Now, what about the Democrats? Let’s be generous and say McConnell settles on a recipe by over the weekend, and the CBO begins scoring early next week. The score comes back early the following week, and McConnell posts the bill. Is there much Democrats can do to stop it?

One theory among progressive activists is that Democrats could leverage the “vote-o-rama” process. Under reconciliation rules, senators can offer an unlimited number of amendments during the 20-hour debate period; after the debate, each filed amendment would be considered with an up-or-down vote. That rapid-fire voting session is referred to as a “vote-o-rama.”

Ezra Levin, an executive director with Indivisible, suggested on Twitter this week that Democrats should extend the “vote-o-rama” well past a long night’s work. He urged Democrats to threaten to “filibuster by amendment,” by filing tens of thousands of amendments to clog up chamber through the 2018 midterms.

But McConnell would have recourse. Though McConnell could let Democrats have their fun for a little while—at least to give off the veneer of a transparent, open process—he can eventually motion that the amendment process had become dilatory, the chair would rule in his favor, and—barring some appeals and other motions to draw the process out—the “vote-o-rama” would be finished. It might still be worth Democrats’ while to push ahead this way, though, to see how long they can draw out the process before McConnell breaks, and to please their base.

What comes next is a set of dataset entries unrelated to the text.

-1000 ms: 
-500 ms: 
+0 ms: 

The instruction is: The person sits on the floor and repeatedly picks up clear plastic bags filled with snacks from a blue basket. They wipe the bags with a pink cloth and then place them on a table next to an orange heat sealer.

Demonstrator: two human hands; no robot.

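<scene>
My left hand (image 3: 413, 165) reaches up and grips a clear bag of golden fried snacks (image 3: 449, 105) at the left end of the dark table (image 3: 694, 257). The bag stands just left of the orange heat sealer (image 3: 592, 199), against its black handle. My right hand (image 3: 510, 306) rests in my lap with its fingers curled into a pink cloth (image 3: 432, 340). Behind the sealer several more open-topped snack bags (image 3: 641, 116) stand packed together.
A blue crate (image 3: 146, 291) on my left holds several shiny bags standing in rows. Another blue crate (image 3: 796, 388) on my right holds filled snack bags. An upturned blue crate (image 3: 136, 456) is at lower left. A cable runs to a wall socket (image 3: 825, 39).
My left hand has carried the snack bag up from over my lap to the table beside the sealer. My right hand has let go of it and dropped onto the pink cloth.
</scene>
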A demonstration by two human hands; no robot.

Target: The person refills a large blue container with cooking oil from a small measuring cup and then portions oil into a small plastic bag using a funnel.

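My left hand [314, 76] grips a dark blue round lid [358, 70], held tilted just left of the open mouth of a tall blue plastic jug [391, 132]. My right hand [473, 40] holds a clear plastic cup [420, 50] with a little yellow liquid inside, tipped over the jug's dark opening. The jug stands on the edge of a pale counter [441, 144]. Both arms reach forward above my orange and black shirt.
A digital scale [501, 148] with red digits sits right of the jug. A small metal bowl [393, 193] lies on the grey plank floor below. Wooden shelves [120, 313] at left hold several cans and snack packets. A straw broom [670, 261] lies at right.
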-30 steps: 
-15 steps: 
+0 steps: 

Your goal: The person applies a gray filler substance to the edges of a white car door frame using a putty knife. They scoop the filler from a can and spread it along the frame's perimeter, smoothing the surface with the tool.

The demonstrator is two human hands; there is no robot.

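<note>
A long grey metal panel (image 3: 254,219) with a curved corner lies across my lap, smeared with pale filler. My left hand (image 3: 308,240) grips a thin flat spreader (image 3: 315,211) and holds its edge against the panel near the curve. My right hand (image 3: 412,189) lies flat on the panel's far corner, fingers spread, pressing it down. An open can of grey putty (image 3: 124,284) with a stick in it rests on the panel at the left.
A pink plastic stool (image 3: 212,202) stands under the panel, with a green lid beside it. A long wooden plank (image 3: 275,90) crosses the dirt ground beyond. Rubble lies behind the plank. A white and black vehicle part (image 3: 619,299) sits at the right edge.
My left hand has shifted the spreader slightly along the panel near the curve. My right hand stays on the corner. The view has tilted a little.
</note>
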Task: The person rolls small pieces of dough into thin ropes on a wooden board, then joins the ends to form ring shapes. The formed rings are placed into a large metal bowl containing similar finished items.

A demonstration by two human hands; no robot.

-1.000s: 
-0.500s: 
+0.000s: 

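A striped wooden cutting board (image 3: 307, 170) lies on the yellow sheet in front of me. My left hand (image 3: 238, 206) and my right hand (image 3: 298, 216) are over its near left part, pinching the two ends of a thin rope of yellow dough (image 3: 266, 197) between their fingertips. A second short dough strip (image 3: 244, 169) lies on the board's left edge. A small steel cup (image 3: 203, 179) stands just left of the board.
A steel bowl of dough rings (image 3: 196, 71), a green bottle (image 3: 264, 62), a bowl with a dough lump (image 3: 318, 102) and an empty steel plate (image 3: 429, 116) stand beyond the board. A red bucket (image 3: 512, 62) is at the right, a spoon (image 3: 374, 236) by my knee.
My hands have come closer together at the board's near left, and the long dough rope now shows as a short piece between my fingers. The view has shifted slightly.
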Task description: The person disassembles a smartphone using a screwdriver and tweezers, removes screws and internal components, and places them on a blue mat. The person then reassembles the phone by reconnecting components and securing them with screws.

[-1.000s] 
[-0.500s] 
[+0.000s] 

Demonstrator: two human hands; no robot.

It comes down to this: If McConnell and a majority of senators want to rush this secret bill to a vote before the Fourth of July recess, then they can. McConnell needs 50 votes for the bill, and he needs 50 votes to bust through whatever procedural roadblocks Democrats lay before him.

Some Republican senators have begun to speak out against the secrecy of the project, noting that it makes them uncomfortable. That discomfort, however, has not been palpable enough for them to exert real leverage over the way McConnell has conducted the process so far. Any three Republican senators could have told the majority leader in early May that they wouldn’t vote for the bill unless it went through the normal open committee process. Maybe they didn’t think it would get this bad. Or maybe they agree with him: Speed and secrecy is the only way to do this.